Swimming
I put my ear to the door, all I hear is nothing, as if she’s not even there. Dot’s sitting at the kitchen counter, perfecting herself through knowledge. Roxanne is in the basement figuring out how to build her own pot pipe with a toilet paper roll and duct tape, aluminum foil, and a toothpick. I don’t know where my parents are; they’re gone. When they’re gone, June, a troubled parishioner’s wayward daughter, takes care of us. She cleans the oven, folds clothes, talks on the phone, twitching with the genetic energy that keeps getting her entire family into trouble with both God and the Law. June swears when my parents aren’t around, says: I wonder where in the hell all that damn cake goes . I shrug. She shrugs back. We have things in common. We like packaged foods, are never tired, can do many things at once, and she, like me, constantly walks into things, trips on stairs, or falls into space until one of her bony knobs hits something that leaves a mark. We compare bruises. She cleans the house in a spastic way, running the vacuum cleaner in looping disorganized lines that I follow like crazy trails. When she’s finished, she sits on a bar stool twirling, reading magazines, watching TV.
    Don’t you get sick of swimming? She’s watching me forage for food.
    No. Three times a week is practically never. Most swimmers my age are swimming twice a day . I’m unwrapping the aluminum foil around a marbled Bundt cake with white creamy frosting.
    I’d be sick of it already … She’s picking at a frayed edge of her jeans. What do you think about when you’re swimming anyway? She’s fingering an earring.
    Nothing. Swimming . I lie, pulling cream out of cake with my pinkie.

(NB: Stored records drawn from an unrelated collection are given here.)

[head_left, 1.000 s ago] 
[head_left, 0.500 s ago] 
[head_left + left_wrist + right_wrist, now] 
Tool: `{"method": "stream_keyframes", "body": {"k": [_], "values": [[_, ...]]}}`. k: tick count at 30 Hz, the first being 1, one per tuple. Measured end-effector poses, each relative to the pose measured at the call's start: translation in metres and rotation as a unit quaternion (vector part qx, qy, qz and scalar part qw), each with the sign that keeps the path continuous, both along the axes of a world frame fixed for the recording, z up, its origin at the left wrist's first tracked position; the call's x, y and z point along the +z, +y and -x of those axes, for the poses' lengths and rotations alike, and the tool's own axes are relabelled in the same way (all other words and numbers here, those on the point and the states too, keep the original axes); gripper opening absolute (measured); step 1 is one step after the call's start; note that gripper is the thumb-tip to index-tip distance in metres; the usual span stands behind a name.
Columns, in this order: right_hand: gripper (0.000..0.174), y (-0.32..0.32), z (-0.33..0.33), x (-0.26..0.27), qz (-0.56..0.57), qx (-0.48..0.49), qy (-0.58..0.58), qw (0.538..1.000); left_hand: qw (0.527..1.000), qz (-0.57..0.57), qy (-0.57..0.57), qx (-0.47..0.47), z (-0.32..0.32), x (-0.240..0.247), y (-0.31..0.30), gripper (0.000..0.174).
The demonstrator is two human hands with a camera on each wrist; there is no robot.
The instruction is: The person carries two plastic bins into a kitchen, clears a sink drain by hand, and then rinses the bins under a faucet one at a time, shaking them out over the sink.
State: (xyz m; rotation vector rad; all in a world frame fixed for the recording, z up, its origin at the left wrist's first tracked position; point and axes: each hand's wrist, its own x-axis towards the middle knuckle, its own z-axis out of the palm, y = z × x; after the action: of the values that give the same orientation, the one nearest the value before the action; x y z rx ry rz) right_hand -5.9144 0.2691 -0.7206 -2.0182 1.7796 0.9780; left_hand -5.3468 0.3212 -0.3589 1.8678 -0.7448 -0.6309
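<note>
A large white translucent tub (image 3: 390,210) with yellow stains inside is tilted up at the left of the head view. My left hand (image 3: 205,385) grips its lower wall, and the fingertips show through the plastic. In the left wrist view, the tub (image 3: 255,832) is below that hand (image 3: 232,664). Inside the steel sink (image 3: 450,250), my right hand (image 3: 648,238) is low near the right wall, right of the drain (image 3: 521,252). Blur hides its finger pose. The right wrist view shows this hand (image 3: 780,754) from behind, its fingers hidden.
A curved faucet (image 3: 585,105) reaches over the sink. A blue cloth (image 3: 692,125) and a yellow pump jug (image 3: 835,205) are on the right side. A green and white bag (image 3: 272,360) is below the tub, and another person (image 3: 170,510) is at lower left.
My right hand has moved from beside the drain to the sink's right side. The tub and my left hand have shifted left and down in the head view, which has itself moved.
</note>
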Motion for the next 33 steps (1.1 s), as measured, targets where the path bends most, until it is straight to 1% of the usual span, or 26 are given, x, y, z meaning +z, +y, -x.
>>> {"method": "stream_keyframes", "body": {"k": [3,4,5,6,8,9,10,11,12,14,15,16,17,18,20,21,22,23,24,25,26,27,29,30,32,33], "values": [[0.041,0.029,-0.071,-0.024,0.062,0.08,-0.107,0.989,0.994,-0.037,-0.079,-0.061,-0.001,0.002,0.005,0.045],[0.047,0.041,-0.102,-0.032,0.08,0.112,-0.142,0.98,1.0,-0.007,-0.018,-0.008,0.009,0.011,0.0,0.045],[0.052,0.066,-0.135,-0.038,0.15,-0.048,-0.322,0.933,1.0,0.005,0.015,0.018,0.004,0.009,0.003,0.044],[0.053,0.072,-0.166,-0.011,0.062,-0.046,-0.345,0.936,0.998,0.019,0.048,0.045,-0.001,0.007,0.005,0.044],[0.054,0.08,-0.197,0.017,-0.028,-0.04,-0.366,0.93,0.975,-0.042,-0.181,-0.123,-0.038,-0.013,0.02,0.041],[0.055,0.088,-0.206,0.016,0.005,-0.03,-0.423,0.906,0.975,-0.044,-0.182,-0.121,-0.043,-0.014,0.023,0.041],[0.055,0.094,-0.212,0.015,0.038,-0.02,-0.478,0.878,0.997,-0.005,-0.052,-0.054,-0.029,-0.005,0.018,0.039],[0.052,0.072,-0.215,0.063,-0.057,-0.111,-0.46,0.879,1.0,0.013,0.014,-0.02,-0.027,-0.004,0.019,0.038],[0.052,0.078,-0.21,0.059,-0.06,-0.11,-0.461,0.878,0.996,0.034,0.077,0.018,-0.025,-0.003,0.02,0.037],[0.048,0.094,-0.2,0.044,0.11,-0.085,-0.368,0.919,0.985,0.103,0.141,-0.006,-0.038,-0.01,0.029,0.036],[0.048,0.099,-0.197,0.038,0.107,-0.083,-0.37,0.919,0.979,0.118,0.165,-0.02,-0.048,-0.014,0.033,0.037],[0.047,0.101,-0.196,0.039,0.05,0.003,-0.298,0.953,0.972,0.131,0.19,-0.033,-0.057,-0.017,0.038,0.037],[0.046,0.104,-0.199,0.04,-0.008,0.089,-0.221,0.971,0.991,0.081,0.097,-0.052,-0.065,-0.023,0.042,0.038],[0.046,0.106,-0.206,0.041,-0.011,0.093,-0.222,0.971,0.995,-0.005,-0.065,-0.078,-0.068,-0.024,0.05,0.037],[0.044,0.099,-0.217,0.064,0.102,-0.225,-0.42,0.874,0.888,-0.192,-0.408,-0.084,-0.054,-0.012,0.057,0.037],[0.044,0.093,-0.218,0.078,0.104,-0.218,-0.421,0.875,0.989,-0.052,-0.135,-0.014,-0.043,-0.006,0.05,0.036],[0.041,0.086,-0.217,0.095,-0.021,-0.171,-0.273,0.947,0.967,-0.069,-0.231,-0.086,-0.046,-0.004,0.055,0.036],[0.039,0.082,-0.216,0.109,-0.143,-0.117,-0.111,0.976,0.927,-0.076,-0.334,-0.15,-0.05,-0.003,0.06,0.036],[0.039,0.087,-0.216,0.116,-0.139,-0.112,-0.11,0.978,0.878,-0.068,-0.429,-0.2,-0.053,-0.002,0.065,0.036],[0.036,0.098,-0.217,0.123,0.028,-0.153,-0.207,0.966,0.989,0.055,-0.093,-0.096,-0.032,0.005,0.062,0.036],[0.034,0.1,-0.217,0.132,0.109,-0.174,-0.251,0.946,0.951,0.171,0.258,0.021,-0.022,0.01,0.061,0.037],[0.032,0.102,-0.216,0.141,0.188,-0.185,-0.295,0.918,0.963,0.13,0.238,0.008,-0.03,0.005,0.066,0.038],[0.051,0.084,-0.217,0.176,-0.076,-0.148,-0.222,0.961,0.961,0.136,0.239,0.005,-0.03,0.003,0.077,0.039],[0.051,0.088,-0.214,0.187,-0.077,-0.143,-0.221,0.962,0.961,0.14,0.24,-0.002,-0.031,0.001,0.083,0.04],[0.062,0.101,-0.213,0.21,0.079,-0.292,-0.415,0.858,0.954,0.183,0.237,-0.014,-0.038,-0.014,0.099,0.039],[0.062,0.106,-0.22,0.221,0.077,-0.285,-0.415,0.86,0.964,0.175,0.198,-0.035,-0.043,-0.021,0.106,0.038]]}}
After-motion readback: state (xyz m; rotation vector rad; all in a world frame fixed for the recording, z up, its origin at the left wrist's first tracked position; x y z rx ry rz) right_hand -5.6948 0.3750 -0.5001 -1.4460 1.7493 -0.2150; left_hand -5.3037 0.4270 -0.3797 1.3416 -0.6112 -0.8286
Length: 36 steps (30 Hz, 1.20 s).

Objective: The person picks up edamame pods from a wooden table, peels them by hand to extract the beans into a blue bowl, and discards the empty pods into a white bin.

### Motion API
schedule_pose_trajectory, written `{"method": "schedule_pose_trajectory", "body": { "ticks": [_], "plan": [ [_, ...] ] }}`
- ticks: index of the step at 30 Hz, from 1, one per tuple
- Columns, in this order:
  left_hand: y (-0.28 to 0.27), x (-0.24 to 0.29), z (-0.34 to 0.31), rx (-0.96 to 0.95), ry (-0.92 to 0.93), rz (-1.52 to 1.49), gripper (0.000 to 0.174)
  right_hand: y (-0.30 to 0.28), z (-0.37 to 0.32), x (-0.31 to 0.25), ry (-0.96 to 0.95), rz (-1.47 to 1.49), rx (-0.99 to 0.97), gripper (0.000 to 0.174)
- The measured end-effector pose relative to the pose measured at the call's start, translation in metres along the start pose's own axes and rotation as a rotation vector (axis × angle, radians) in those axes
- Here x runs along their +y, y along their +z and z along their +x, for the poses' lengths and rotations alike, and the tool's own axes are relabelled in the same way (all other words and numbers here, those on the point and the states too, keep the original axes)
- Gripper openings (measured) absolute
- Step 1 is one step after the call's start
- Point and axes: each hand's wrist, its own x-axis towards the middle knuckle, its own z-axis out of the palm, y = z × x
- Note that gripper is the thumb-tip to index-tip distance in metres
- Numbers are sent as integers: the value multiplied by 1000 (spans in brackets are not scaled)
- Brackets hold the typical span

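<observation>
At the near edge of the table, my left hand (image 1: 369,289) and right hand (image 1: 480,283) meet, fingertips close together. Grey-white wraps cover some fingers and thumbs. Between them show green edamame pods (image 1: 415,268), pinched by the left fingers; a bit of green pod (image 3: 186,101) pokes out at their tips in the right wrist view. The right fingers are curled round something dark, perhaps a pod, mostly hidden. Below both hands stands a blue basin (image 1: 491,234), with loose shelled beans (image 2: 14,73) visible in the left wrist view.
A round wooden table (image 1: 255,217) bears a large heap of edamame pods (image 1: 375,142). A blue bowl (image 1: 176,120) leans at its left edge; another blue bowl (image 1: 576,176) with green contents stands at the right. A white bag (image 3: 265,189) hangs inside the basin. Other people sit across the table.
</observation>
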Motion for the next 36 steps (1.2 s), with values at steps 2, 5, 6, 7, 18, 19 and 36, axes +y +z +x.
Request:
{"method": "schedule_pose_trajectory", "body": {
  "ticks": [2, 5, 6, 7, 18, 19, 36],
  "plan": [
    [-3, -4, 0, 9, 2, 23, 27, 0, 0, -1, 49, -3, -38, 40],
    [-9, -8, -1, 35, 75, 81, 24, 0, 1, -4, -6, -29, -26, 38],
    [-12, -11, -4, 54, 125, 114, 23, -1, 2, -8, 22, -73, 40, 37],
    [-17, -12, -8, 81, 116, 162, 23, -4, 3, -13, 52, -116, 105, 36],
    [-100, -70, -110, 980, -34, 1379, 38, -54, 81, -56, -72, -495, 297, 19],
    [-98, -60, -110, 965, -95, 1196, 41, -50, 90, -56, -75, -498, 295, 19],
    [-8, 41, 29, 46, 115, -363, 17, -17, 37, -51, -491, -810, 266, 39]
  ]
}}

    When Leonard shows up, he’s incredibly busy; on the phone, buried in a book, intently staring at the wall with a posture that defies interruption. Whatever feelings he has are hidden, but his inside face is starting to show. The new one is stiffer, quieter, more alone. I interrupt, walking into his study and staring at him until he can’t stand it anymore, has to look up.
    Dad, can I start swimming with Coach Stan year-round again? The Sisters say that I’ve mostly stopped all the excessive flightiness. I’m almost thirteen … And I’m definitely not falling asleep in class. I have a feeling I’ll never fall asleep in class again …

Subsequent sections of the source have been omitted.